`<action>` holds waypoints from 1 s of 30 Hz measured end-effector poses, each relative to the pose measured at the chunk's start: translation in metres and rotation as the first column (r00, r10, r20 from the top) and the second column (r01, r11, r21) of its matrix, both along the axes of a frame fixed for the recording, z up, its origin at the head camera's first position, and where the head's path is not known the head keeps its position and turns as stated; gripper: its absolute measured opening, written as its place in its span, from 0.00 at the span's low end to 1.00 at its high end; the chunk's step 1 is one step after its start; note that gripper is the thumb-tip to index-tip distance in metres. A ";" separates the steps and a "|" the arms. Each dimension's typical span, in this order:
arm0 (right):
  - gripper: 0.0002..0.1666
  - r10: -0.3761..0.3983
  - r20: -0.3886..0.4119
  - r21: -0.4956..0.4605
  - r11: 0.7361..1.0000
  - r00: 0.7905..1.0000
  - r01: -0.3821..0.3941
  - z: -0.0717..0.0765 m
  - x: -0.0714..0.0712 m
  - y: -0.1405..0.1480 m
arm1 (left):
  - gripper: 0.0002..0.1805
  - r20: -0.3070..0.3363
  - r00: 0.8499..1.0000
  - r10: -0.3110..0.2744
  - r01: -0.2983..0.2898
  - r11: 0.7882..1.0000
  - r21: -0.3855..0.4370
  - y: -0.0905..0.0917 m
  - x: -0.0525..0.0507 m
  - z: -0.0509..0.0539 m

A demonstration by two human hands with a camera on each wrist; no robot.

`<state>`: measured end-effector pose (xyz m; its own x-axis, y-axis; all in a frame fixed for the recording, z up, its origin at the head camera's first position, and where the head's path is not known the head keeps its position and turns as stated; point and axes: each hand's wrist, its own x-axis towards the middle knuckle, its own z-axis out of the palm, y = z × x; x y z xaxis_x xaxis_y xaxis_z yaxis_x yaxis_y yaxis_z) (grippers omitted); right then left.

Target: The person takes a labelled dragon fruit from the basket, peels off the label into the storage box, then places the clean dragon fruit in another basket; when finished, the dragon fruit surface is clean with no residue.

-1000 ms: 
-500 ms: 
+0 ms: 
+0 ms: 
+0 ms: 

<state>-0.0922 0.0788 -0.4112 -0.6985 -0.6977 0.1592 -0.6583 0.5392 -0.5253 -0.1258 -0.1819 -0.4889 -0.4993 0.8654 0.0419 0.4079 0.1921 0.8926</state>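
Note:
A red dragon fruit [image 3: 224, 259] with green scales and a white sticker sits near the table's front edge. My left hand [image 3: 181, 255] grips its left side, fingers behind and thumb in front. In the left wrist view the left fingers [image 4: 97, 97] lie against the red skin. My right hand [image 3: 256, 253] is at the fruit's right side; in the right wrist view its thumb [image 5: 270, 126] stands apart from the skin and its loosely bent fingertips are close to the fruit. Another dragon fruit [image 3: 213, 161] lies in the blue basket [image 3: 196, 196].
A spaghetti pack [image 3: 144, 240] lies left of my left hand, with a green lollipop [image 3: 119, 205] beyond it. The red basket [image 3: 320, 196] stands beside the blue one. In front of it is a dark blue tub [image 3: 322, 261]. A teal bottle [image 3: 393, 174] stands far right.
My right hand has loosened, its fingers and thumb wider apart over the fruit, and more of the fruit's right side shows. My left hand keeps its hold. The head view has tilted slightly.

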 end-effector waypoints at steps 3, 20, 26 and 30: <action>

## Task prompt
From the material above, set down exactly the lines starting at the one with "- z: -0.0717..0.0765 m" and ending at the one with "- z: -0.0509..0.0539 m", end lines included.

## Answer for the task
  - z: -0.0717..0.0765 m
  - x: -0.0714..0.0712 m
  - y: -0.1405..0.1480 m
arm1 (left):
  - gripper: 0.0002..0.1805
  - r20: -0.3070..0.3363
  - r00: 0.8499..1.0000
  - r10: -0.3110..0.2744
  - r01: -0.2983..0.2898
  - r11: 0.7882..1.0000
  - r21: -0.3855..0.4370
  - y: -0.0905..0.0917 m
  - x: -0.0525..0.0507 m
  - z: -0.0509..0.0539 m

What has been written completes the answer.